MATCH FILES FILE = *
/TABLE = !QUOTE(!3)
/BY Id.
#MATCH FILES FILE = *
# /TABLE = 'Sim'
# /BY Id.
*Set missing to
IF L1O = Id !2 = $SYSMIS.
SORT CASES BY L1O.
SPLIT FILE BY L1O.
*You can replace the logistic regression with whatever procedure you are.
*interested in.
LOGISTIC REGRESSION VARIABLES !2
/METHOD=ENTER !4
/SAVE=PRED (pred) PGROUP (pgp)
/CRITERIA=PIN(.05) POUT(.10) ITERATE(20) CUT(.5).
SPLIT FILE OFF.
*This shows the original leave one out stats.
*And new stats are the same besides some floating.

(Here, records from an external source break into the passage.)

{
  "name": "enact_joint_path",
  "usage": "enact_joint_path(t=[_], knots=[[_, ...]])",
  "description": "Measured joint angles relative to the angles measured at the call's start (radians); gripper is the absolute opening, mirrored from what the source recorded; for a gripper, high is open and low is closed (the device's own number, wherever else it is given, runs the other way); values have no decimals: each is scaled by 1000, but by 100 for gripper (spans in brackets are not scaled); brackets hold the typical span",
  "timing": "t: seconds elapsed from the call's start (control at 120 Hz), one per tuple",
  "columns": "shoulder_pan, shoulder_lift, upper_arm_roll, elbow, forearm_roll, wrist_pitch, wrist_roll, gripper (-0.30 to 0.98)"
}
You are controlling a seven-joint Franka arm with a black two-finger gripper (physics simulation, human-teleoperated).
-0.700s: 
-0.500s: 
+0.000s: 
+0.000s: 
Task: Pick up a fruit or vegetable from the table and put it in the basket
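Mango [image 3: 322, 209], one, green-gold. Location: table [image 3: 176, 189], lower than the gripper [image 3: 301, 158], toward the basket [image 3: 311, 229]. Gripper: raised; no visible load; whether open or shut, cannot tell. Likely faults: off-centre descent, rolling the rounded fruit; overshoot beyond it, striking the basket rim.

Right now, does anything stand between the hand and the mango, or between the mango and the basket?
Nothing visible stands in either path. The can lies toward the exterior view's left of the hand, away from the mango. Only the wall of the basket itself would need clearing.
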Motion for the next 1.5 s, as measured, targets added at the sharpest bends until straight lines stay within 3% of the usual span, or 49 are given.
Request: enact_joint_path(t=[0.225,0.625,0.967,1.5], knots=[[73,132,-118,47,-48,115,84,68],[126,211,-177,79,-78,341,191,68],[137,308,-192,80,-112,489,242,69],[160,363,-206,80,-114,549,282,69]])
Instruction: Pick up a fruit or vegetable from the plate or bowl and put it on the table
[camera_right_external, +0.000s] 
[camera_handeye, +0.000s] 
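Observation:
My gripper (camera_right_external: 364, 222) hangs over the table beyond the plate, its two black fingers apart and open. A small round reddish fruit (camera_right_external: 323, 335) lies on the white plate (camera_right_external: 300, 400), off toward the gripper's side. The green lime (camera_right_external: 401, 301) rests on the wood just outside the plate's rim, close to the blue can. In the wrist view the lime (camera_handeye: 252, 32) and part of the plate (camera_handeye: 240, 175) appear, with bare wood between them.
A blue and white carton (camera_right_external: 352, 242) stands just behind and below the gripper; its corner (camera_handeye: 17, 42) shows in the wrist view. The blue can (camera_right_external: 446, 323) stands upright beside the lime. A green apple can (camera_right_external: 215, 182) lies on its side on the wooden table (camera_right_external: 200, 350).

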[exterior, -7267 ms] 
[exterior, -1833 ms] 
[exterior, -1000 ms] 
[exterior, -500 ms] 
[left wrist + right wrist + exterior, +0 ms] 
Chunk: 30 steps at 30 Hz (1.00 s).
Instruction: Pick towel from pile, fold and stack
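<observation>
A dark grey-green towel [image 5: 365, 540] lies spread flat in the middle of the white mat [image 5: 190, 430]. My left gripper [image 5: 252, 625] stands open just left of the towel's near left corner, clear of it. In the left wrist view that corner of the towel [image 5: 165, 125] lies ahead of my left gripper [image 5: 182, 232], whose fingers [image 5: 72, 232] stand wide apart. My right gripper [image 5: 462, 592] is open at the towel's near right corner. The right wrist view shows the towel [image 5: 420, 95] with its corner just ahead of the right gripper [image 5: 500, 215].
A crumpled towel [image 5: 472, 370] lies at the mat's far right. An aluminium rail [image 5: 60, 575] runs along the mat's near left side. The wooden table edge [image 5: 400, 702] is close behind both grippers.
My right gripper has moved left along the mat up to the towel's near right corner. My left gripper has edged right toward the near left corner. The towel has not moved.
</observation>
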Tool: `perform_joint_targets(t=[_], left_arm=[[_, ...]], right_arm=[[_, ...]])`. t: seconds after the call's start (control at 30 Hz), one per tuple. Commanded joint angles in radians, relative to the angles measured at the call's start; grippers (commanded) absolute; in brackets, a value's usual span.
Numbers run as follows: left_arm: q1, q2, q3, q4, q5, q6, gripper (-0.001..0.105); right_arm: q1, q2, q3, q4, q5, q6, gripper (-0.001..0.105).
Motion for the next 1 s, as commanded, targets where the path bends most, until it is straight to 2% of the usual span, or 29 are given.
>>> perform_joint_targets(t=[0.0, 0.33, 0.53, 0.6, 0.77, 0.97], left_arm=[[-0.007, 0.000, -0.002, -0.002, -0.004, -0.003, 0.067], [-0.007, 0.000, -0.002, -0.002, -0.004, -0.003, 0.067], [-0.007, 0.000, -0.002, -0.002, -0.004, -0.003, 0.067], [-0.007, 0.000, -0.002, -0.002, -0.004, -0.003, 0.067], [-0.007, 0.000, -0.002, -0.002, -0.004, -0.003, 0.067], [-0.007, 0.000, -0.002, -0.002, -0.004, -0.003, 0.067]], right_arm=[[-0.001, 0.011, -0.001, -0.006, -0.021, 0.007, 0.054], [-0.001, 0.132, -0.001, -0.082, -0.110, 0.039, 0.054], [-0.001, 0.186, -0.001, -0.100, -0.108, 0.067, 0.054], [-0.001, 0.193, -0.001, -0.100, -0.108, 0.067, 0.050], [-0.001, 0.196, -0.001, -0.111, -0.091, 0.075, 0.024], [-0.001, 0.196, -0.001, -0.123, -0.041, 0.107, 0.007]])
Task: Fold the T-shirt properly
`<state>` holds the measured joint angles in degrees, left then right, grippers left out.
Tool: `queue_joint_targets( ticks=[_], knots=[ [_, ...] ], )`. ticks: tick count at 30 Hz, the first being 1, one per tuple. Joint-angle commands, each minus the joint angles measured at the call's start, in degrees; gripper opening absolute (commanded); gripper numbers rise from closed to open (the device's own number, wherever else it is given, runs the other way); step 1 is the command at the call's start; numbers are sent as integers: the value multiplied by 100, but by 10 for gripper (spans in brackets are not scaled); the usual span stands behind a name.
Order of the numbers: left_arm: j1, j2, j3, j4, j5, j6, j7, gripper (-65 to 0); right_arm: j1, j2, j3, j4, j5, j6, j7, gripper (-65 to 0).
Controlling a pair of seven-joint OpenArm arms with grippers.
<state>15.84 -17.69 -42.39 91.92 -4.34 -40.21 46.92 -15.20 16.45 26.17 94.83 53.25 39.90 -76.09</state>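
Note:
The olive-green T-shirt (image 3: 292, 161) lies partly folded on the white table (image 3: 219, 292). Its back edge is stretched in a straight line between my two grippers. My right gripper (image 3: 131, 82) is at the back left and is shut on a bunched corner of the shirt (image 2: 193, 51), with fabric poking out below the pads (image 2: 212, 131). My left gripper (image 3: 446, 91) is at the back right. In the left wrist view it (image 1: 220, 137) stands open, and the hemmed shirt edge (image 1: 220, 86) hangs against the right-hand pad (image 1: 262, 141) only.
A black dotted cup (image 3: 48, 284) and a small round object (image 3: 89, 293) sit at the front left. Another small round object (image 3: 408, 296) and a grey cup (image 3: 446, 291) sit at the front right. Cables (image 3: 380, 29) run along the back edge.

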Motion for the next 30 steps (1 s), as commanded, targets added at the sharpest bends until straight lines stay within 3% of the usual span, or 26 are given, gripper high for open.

*point differences (tested for linear regresison)
.
*COMPUTE Test = (CVFit2 - (PredAll-CVFit)).
TEMPORARY.
SELECT IF (L1O = Id).
*FREQ Y pgp.
CROSSTABS
/TABLES=YCOPY BY pgp
/FORMAT=AVALUE TABLES
/CELLS=COUNT
/COUNT ROUND CELL.
EXECUTE.
!ENDDEFINE.We can now run the macro
* ARGUMENTS ARE THE NUMBER OF ROWS OF DATA (SAMPLE SIZE), THE NAME OF THE OUTCOME VARIABLE AND A LIST OF PREDICTORS !LOOE 40 y %U:/My Documents/dummy.sav% x1 x2.